When I was in the final stages of editing Why We Live in the Dark Ages, a collection of poems about how we talk about science, history, and culture, Jeffrey Schultz, among other dear friends, had a look at the book.

"It needs a touch of 'Ceci n'est pas une pipe,'" he said. I knew immediately what Jeff meant—that because the poems are so colloquial, so much about how language actually works and sounds, they needed a foil to underscore the fact that no matter how many ums and likes they use, they are still a performance of speech. Not transcription, but representation.

"Ceci n'est pas une pipe," or "This is not a pipe," is the phrase written under the pipe in René Magritte's painting "The Treachery of Images." The initial joke is quick and pleasing: this is not a pipe, it's a representation of a pipe. The second joke, that there's no real reason, other than tradition as traced by etymology, for us to call that thing a pipe, is a little more unsettling. At least for folks like Laura Riding Jackson, for example, who wanted very much for words to have one stable, rational, somehow natural meaning, outside of fallible human usage.

While Riding Jackson was a bit over-the-top—dare I say performative, representative?—in her insistence upon individual, rational meaning, it's a common concern for most of us. How do we express exactly what we mean, particularly when we're trying to convey important information? Whether that information is emotional or practical, a description of an internal state or an external occurrence, when we look at how language really works, it's a wonder that we understand one another at all.

Unless you consider our generosity. The generosity of the listener, particularly of the listener who desires understanding and connection, is paramount in this equation. It's also paramount in the enjoyment of pop music. If the listener's aim is to dismiss pop music as vapid, boring, and willfully naive, that's easy enough to do.

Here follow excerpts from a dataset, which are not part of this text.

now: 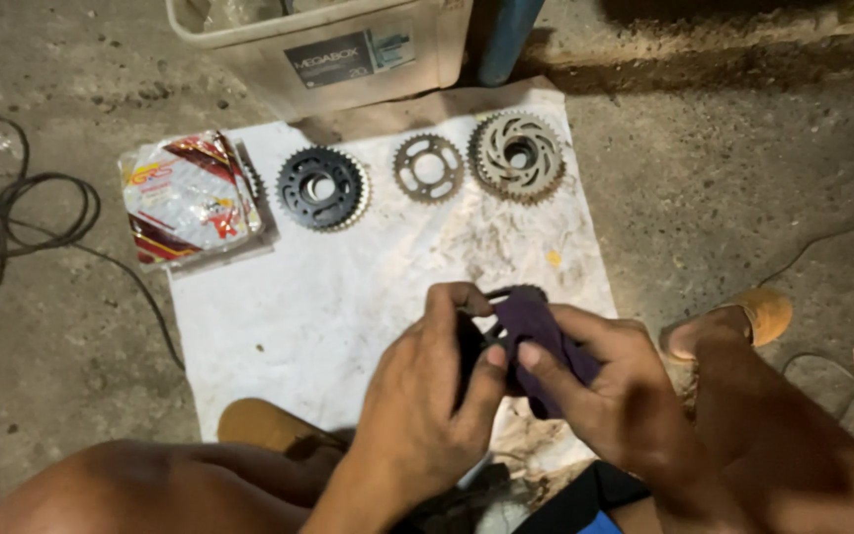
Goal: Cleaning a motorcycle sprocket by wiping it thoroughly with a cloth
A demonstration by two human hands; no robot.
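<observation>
My left hand [427, 396] grips a dark sprocket [476, 331] by its rim, most of it hidden behind my fingers. Pressed against that sprocket is a dark purple cloth [538, 331], held by my right hand [605, 391]. Both hands hover over the near edge of a stained white sheet [348, 297] on the ground. Along the sheet's far edge lie three more sprockets: a black one [322, 188], a small thin grey one [428, 168], and a rusty silver one [517, 156].
A packaged sprocket in red and white wrapping [190, 198] lies at the sheet's left corner. A pale plastic bin [328, 44] and a blue pole [506, 35] stand behind. A black cable [22, 218] loops on the concrete at left. My knees and orange sandals [763, 311] flank the sheet.
</observation>
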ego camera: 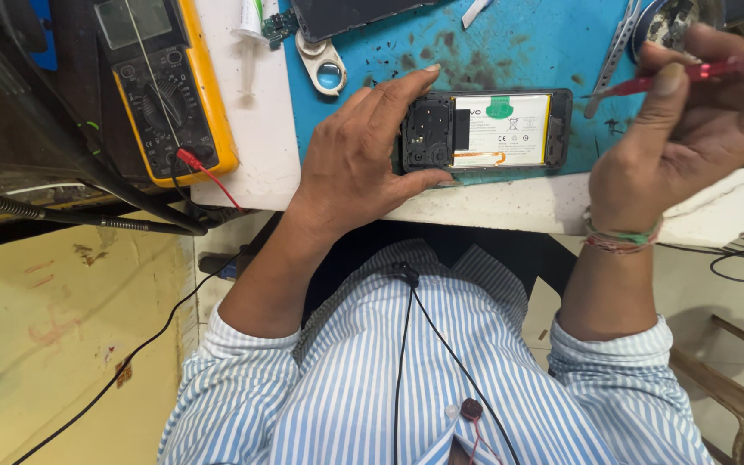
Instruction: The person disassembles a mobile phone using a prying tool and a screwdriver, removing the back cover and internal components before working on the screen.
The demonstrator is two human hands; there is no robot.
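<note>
Fingers of our left hand (363,159) curl around the left end of an opened phone (484,131), the thumb pressed against its near edge and the index finger reaching over its far edge, so the hand steadies it without lifting it. We see the phone lying back-side up with its cover off, on a stained blue work mat (518,52) near the front edge of a white bench top (510,207). A white battery (501,131) with a green patch fills the middle of the phone, and dark circuitry shows at the end beside our fingers.

Our right hand (691,138) is raised above the right end of the phone, closed around a slim red-handled screwdriver (691,76), pinched between thumb and forefinger. Its tip points left toward the phone's right end; we cannot tell whether it touches. A woven thread band (620,237) circles that wrist.

To the left sits a yellow multimeter (165,86) with a red probe lead (208,176) plugged in. Behind the phone we see a small magnifier loupe (325,65), metal tweezers (613,52) and the corner of a dark screen panel (346,15). We wear a blue-and-white striped shirt (372,379), with a thin black cable (402,362) running down its front.
</note>
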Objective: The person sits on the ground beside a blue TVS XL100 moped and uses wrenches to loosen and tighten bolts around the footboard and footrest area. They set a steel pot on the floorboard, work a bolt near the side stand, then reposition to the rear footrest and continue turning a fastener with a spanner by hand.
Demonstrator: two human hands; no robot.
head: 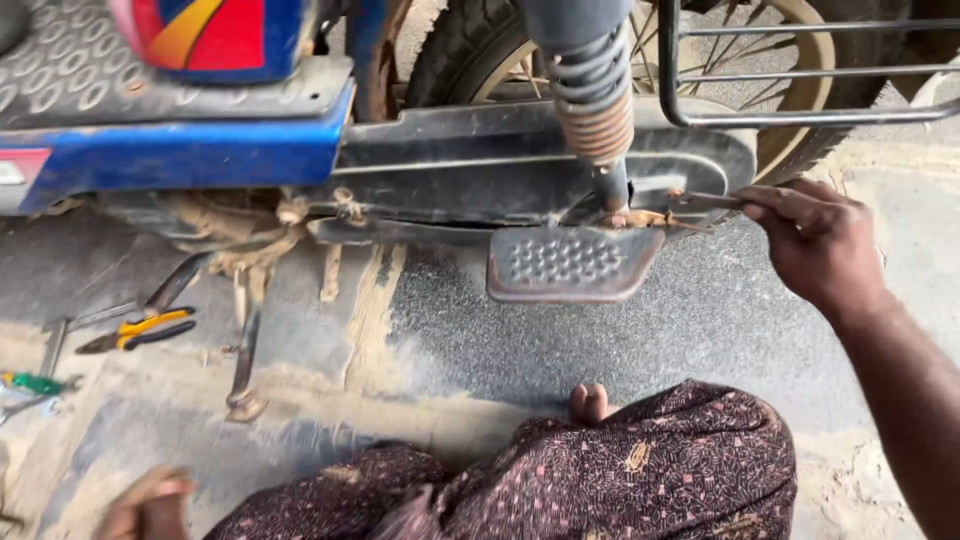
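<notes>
You are sitting low on the ground beside a motorcycle, and your patterned cloth-covered knee [640, 470] is filling the bottom of the view, with a bare toe [588, 402] poking out just beyond it. Your left hand [150, 503] is resting at the lower left edge, mostly cut off by the frame, so you cannot tell whether its fingers are curled on anything or lying loose. Out on the dusty pavement [700, 320] to your left, yellow-handled pliers [140, 330] are lying beside a grey metal tool [62, 335], and a green-handled tool [35, 384] is lying just nearer the edge; all three are well apart from either hand. The rusty side stand [245, 350] is angling down to the ground between those tools and you. Further up, your right hand [815, 240] is reaching in from the right with its fingers pinched tight around a slim metal tool [705, 202], whose far end is meeting the rusty fitting [640, 217] at the foot of the shock absorber. The ribbed footrest plate [570, 263] is jutting out just below that fitting. The coiled shock spring [597, 100] is rising above it, in front of the black chain cover [470, 160]. Behind them the rear wheel [790, 100] and a grey guard rail [800, 70] are showing, with the blue body panel [180, 150] to the left.
</notes>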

If, however, the listener's aim is to hear the emotional reality in lyrics like "I like doin' what she likes" and "I will not let go 'til you tell me to," we can begin to have a conversation about representations of consensual sex from Blake Shelton to Boyz II Men, instead of simply mocking grown women who like watermelon-scented candles and mandarin collars. Or we can begin to focus on why it not only doesn't matter how utterly interchangeable and banal those lyrics are, it's essential that they are so bland in order to allow the listener to be co-author, co-singer, to identify as both the speaker and the spoken to, as the object and the subject.

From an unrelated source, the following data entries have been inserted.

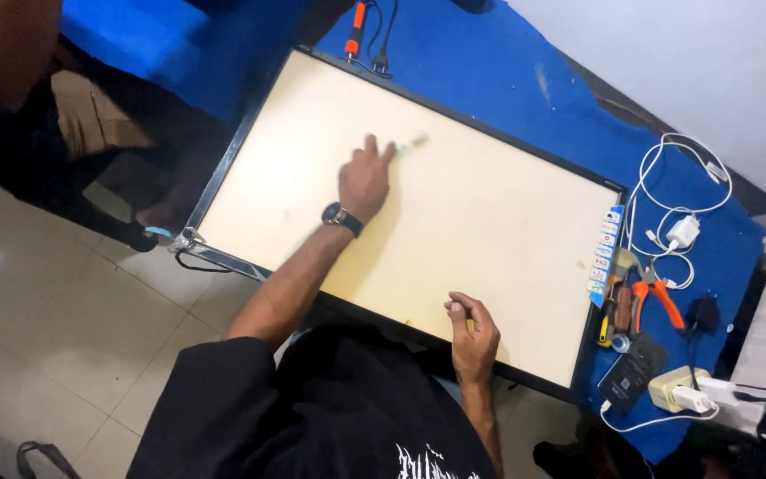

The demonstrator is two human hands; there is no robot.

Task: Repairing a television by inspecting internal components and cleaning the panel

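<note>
Left hand [363, 182] rests half-curled on the cream panel [489, 222], pinching a small blurred tool [410, 145] at one o'clock; right hand [472, 333], fist-curled, pinches the panel's six-o'clock edge.

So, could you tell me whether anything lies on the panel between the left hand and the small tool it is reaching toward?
Nothing visible does. The left hand rests on the pale panel, fingertips right beside the small blurred tool, with only bare panel surface between them. The right hand rests on the near edge, well apart.
</note>
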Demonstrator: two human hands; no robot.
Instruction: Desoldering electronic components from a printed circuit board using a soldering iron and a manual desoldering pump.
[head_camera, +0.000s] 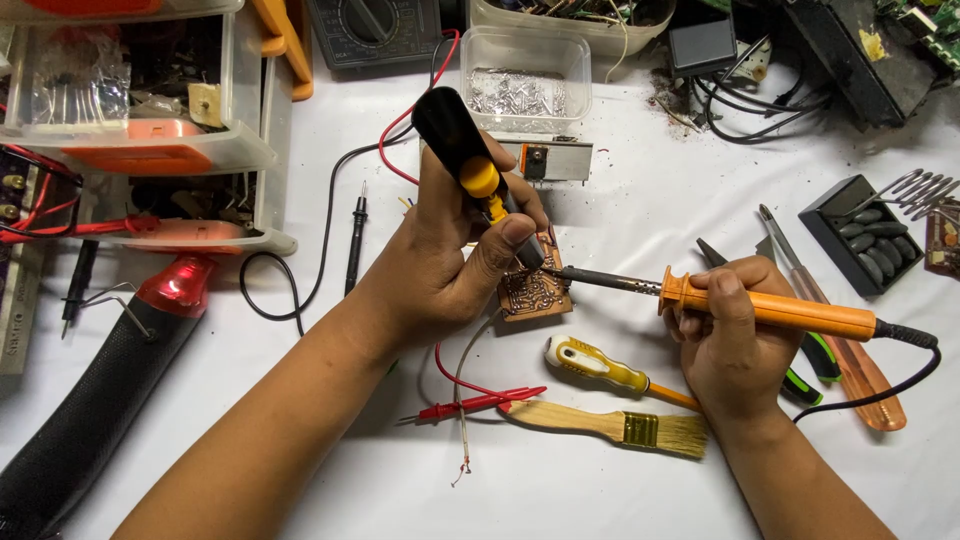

So what do "Auto-Tune" and Auto-Tune mean about how we listen? I think it's lovely that until it became popularized by Cher and T-Pain, among other artists, as a way to underscore the instrumentality of the vocal line (and now all the kids love the robot voice!) Auto-Tune was almost unheard of, or unheard, by the average listener. It's usually considered a sort of shame on the singer's part, the need to use Auto-Tune. But do they need it? Is the star-making corporate model of today so different from the star-making corporate model the record industry has always used? Suggesting that somehow people becoming singers now wouldn't have made it in the past seems sentimental to me.

Rather, it's the assumption that pop fans want a clear, clean, perfect vocal that leads to the use of Auto-Tune. And "Auto-Tune," in its flatness, is meant to mimic that flattening effect of Auto-Tune, which can be detected only if the producer wants us to detect it. In this way, it's also commenting on the other poems in the book--that their at times irritating disorderliness, their exaggerated humanity, their hyperreality, is just as dissonant and estranging as the surreal in poetry, pop, and Magritte's other paintings.

But I think the fact that pop—and poetry—fans don't want to hear a clear, clean, perfect voice, that they want to hear the voice as instrument, whether that means unaltered and identifiable, or mechanized and transformed into something better than human, means that we're happiest, we're at our best, listening generously. That we hear the note, even if the singer doesn't hit the note. That we read the meaning, even if the meaning is confounded by ums and likes. That, ultimately, Britney Spears doesn't have to prove to us that she is not a robot.